彼は体を起こしぐるっと見回して、ああここ警察か、と呟いた。
「ってことはお前スミス巡査か。久しぶりだな」
「とっくに署長になってますよ、ミスター」
「そうか。なんで俺はここにいるんだ」
「うちの若いのが道で倒れたあなたを助けたんですよ。体調が悪いのに一人で出歩くなんて不用心なことをなさる。こいつが見つけなかったら、今頃あなたの財布や時計は盗まれてましたよ」
「悪い。心配かけたな」
「何事もなかったようならなによりですけどね。――おい、ジョーンズ」
カークランドと呼ばれた彼は署長の半分くらいの年にしか見えないのに、不思議な距離感で話すなあとぼーっと見ていた僕を、いきなり署長が呼んでびくっと背筋が伸びた。
「は、はい!なんでしょう!」
「ミスター・カークランドを家まで送ってさしあげろ」
「はいっ、了解です!」
カークランド氏は僕のほうをちょっとびっくりしたような顔で見て、ありがとう、悪いがたのむ、と言った。



パトカーで隣に座る彼は、しばらく休んだからか顔色はだいぶましになっていた。それを横目で見てほっとする僕に、彼は話しかける。
「お前、ジョーンズっていうのか」
「あ、はい。珍しい名前でもないでしょう?」
「いや、俺の弟――元弟?が同じ名前でな、そいつの誕生日がもうすぐなんだ」
「へえ、面白い偶然ですね」
弟というのに名字が違うのが気になったが、何か家庭の事情でもあるのだろうか。
「そのバースデーカードを買いに行った矢先にあのザマだったんだ。手間かけさせちまって悪かったな」
「いえ、市民の平和と安全を守るのが我々の仕事なので」
「ははは、さすが我が国の『天国』の警察だな。――うーん、でもやっぱ妖精さんに無理言ってお使いさせればよかったな」
「………………まだ体調悪かったりします?」
「いや?だいぶ良くなったぜ」
カークランド氏は案外電波さんなんだろうか……。
「なあ、ジョーンズ巡査。お前がバースデーカードもらうんだったら、どんなんがいい?」
「え、僕ですか。うーん……」
思い当たるのはあるが、子供っぽいと笑われそうで躊躇った。けど、まあいい案が浮かびそうにもなかったので正直に言った。
「僕、ディズニー好きなんです。だからそういうのが描いてあって、開くとメロディ鳴るやつとかもらうと楽しくなっちゃいますね」
するとちょっと間があって、小さく笑う声が聞こえた。
「聞いといて笑わないでくださいよ……」
「いや、ありがとう。参考にさせてもらう。――ああ、ここで下ろしてくれ。ありがとう。後日礼はさせてもらう」
そう言ってパトカーを降りた彼は、きれいに手入れされた薔薇園のある庭に消えていった。

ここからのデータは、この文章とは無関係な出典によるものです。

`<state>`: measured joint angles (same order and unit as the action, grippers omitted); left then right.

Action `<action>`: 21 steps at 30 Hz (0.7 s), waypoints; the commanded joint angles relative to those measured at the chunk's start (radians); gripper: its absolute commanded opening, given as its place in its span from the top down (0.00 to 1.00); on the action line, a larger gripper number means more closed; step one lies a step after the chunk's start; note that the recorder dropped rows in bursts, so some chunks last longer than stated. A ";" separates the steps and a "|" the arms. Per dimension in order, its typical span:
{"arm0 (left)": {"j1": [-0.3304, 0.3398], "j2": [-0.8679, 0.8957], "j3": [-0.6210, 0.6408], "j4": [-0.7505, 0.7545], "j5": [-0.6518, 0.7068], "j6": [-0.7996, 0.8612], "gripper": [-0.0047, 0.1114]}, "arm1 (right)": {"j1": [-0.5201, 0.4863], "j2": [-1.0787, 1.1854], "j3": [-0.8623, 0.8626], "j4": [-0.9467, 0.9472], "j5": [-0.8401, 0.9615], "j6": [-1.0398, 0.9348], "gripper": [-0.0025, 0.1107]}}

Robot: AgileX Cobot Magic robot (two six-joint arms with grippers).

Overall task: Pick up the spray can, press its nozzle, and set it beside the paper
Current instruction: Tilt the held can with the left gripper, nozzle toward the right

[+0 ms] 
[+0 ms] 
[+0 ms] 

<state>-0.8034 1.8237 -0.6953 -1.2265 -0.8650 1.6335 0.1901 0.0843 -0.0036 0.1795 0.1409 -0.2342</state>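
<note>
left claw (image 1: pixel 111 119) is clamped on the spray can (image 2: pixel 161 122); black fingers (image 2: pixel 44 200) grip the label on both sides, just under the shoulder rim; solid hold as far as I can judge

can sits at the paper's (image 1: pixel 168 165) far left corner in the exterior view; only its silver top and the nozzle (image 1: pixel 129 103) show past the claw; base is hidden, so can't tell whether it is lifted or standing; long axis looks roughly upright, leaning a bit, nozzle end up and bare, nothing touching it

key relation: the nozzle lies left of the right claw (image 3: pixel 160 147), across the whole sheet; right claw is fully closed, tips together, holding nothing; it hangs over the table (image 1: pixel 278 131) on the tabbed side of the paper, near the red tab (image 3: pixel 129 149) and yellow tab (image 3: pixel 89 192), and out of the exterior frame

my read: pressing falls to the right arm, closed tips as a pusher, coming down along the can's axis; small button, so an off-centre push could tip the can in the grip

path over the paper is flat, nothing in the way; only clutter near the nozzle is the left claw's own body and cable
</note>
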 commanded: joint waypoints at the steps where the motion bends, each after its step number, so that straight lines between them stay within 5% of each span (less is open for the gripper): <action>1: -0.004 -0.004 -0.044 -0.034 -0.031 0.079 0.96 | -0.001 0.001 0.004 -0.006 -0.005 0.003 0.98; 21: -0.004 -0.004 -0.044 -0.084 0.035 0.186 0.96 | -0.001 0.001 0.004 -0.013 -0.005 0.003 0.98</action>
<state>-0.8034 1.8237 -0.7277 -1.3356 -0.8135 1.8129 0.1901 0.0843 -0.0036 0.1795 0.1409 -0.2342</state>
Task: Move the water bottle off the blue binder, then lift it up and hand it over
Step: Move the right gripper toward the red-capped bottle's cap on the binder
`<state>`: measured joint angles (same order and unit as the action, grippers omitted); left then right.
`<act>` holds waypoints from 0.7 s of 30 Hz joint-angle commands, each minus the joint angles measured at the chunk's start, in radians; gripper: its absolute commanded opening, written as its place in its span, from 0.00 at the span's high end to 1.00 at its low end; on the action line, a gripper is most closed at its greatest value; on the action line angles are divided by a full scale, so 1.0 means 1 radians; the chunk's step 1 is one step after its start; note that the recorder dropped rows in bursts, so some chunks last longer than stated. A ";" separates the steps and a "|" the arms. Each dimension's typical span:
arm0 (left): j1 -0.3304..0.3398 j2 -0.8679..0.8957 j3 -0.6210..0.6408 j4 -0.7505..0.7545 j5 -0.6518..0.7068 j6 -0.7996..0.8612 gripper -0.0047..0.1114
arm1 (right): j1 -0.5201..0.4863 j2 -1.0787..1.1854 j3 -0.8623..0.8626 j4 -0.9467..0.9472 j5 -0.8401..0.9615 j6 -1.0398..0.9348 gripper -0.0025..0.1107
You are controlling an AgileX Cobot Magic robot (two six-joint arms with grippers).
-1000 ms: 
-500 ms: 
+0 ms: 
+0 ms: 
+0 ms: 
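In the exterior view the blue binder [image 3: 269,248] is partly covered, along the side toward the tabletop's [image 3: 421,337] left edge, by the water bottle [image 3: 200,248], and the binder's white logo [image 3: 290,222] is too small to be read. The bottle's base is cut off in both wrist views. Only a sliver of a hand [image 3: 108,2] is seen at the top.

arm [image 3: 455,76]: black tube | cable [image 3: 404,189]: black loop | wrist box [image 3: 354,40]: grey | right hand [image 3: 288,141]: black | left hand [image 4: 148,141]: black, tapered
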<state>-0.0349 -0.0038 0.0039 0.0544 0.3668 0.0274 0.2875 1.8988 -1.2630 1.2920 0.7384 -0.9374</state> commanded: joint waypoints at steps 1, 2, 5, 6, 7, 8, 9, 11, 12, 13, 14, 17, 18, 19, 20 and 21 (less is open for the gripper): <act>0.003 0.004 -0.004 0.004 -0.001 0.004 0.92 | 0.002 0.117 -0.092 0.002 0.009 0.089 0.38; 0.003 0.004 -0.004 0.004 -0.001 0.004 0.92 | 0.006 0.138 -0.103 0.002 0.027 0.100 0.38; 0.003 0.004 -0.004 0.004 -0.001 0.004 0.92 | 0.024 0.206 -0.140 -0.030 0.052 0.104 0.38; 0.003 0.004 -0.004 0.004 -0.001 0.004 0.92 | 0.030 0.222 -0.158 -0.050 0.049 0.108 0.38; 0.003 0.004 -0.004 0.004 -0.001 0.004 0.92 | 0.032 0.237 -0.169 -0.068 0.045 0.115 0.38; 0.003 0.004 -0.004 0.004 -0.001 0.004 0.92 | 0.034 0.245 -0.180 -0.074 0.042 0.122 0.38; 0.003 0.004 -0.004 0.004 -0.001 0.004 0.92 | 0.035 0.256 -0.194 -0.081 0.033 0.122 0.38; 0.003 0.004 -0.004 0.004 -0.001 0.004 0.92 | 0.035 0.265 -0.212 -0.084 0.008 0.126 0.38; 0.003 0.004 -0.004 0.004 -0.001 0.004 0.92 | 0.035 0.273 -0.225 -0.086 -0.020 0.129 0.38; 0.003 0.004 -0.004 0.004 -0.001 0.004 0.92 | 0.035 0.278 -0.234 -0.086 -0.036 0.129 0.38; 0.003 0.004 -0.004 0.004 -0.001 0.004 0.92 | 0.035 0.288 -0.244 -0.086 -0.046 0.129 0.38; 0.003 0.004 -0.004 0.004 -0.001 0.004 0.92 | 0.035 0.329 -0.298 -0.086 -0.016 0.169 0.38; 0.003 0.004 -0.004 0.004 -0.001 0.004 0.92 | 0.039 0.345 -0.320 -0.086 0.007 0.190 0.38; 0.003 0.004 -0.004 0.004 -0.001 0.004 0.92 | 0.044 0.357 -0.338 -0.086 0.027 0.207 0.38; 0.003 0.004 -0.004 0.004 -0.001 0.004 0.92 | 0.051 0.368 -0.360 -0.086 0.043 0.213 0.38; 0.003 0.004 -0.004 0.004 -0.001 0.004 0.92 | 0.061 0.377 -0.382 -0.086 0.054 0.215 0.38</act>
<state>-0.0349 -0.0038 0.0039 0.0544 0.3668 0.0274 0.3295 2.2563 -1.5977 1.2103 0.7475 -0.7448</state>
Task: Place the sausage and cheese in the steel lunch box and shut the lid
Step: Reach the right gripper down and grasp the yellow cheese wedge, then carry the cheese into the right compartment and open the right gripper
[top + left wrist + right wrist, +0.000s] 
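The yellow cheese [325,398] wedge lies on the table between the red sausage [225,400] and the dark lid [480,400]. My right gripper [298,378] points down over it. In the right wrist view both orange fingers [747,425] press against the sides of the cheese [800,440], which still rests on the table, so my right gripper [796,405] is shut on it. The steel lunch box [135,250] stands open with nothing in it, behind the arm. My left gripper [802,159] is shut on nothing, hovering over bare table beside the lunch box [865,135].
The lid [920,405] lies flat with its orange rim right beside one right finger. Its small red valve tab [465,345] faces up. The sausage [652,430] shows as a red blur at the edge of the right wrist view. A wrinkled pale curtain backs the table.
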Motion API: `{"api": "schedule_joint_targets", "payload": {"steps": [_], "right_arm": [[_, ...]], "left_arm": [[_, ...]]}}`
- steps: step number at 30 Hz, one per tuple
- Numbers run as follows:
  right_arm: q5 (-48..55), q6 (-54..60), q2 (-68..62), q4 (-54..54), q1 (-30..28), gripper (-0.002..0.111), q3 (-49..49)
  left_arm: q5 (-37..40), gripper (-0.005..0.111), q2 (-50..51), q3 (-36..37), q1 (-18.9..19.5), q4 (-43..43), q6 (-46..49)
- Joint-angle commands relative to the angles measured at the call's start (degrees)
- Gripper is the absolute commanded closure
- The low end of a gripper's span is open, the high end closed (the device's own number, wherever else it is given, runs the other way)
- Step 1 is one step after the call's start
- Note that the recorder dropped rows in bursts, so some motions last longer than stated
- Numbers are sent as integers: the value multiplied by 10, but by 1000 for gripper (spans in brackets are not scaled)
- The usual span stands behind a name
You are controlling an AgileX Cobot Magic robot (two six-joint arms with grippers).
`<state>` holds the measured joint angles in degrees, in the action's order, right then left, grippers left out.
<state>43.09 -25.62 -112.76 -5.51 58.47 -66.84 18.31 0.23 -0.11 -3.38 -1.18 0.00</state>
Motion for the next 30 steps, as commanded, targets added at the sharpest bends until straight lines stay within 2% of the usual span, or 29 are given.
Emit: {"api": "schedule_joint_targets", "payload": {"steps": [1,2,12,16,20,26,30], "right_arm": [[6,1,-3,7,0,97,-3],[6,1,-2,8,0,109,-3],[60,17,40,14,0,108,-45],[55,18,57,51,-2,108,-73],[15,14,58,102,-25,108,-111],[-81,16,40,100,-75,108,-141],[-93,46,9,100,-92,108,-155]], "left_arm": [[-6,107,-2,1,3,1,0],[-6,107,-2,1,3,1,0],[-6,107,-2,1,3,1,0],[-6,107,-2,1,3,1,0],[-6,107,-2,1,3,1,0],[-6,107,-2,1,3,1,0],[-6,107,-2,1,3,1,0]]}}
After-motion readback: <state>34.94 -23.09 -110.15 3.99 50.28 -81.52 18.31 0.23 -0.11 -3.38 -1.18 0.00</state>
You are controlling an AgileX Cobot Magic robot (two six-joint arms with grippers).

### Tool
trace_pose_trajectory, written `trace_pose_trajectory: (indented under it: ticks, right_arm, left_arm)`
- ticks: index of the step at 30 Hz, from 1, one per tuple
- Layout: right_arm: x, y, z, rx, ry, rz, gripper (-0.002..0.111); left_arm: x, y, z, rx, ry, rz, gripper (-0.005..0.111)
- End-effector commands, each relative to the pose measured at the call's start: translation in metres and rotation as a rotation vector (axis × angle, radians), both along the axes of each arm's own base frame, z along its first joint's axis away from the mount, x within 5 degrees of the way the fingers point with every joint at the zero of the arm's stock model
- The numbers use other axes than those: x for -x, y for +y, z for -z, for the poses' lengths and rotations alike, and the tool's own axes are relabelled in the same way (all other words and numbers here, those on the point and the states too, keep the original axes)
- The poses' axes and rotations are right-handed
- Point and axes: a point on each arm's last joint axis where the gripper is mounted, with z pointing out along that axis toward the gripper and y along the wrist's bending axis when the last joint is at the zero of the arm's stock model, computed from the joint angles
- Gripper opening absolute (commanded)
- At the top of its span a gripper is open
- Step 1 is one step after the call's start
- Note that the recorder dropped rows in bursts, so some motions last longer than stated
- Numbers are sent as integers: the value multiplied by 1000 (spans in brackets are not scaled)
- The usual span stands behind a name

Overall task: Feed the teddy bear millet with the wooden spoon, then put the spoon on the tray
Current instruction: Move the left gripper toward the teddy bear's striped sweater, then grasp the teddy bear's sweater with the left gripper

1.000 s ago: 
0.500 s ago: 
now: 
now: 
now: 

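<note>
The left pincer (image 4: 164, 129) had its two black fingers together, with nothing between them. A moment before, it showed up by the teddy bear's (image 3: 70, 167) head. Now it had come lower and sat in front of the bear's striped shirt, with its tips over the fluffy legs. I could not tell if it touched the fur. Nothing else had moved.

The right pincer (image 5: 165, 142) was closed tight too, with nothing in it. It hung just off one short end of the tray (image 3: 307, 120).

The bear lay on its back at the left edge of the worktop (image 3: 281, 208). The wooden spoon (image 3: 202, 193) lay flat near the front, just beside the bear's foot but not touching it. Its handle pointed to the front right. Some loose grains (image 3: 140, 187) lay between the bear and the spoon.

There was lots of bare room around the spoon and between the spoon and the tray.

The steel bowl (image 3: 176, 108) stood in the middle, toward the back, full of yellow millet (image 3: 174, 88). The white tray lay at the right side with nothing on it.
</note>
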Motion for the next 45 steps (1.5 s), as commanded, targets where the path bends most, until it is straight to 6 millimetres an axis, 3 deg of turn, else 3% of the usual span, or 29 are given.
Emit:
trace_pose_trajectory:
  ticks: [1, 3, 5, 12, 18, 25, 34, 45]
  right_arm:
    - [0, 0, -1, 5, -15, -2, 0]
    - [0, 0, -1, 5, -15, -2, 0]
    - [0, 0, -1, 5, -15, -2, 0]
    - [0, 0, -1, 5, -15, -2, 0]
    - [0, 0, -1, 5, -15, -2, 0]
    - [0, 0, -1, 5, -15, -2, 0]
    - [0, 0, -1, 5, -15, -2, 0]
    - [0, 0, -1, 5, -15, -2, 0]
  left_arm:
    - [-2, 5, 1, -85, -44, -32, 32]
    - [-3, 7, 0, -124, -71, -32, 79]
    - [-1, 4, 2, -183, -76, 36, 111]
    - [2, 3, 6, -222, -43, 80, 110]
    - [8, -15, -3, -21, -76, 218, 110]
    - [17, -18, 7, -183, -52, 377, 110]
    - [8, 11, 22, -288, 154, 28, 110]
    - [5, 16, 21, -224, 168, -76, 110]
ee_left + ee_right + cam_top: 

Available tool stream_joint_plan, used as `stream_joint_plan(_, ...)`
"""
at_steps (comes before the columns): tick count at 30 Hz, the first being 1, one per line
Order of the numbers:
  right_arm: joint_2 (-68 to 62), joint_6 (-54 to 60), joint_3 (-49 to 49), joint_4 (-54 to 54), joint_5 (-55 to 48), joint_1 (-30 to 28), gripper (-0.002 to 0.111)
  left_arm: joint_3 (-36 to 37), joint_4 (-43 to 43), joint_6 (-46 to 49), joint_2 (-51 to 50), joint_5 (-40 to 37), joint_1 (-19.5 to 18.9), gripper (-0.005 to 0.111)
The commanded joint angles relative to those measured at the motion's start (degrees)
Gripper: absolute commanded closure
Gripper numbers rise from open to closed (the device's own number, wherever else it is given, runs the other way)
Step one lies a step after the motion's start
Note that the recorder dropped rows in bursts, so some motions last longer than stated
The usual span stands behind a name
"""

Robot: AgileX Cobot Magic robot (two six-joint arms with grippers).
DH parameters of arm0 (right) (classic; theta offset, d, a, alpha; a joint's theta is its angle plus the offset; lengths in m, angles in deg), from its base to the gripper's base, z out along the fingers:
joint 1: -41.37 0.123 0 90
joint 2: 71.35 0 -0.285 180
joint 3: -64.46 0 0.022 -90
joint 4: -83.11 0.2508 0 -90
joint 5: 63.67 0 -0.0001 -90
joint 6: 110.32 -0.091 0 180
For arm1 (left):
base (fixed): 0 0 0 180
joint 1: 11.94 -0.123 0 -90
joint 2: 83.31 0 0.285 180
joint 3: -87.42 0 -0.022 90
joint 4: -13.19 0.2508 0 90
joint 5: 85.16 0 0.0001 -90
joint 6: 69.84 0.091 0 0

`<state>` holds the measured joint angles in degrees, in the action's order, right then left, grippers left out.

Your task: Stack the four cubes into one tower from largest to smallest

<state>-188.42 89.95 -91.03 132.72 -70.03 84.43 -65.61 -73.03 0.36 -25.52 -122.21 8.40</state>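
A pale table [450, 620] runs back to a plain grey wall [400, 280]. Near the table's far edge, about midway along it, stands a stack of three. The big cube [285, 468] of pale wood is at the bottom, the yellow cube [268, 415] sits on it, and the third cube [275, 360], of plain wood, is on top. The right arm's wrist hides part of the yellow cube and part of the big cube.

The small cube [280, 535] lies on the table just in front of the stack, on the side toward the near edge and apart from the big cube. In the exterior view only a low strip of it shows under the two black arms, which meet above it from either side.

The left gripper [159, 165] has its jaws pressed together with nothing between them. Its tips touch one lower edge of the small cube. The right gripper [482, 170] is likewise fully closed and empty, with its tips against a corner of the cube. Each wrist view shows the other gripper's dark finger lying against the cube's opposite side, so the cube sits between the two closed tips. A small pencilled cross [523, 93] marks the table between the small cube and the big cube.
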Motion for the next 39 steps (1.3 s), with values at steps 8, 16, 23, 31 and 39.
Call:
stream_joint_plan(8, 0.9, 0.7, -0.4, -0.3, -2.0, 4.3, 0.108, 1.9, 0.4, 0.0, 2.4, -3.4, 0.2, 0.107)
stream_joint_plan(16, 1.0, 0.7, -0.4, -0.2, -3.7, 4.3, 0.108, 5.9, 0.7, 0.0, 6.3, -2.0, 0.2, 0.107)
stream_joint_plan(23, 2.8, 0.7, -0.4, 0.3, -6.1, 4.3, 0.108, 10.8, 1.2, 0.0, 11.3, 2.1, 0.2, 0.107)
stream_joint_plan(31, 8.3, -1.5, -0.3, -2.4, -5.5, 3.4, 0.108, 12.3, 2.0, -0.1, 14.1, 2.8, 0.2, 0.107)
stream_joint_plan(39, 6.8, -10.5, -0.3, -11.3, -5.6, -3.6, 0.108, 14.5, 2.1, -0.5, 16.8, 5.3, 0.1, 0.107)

彼の話していた『弟』に会ったのは、その2週間ほど後だった。
うちの管轄内でひったくりが発生したらしく、その犯人を現行犯逮捕してわざわざ署まで連れてきた一般市民がその『弟』だったのだ。
「本来は我々の仕事なのに、すいません。ご協力感謝します」
「なんてことはないさ!だって俺は世界のHEROだからね」
そんな会話をしながら調書を書いていると、眼鏡の彼は僕が書いていたそれをのぞきこんでOH!と声を上げた。
「な、なんですか」
「もしかして君がジョーンズ巡査かい?少し前に、ほら、眉毛のすごい金髪の男を助けたっていう」
「ああ、カークランド氏のことですか。それだったら、はい、僕です」
「俺の兄……みたいなやつが世話になったね」
その発言で眼鏡の彼がカークランド氏の弟のジョーンズ氏であることが分かった。
「めんどくさかっただろう、彼」
「そんなことはないですよ。不思議なひとではありましたけど」
「HAHAHA!あ、もしかしてバースデーカードも君が助言したのかい」
「え、ええ。ディズニー、好きなので」
「俺も大好きさ!彼もまた世界に夢を与えるHEROだね!あの眉毛がよこした近年のバースデーカードの中で一番らしくなくて愉快だったからすごく覚えてるんだ。素敵な助言をしてくれてサンクス!」
そう言ってジョーンズ氏は、あ、と言って気まずげに顔をゆがめた。
「『地獄』のコックから君に礼の品を預かってたんだ……」
「地獄のコック?」
「あの眉毛のこと。彼に悪気はないんだけどとんだ暗黒物質だったから、このHEROが適切に処理しておいたよ。代わりに俺から後日お礼の品を送るよ」



その5日後、世界一有名なネズミの印が描かれたプレミアムチケットが署に届いて、悲鳴を上げてしまった僕は先輩に頭をはたかれた。






めり誕によせて、コンビ版ワンドロ【味音痴コンビ】【警官】のお題で書いたもの。
一般人シリーズな感じで書いたのはおそらく初めてだけど、なんだか評判よかったのでわりとお気に入りの1本です。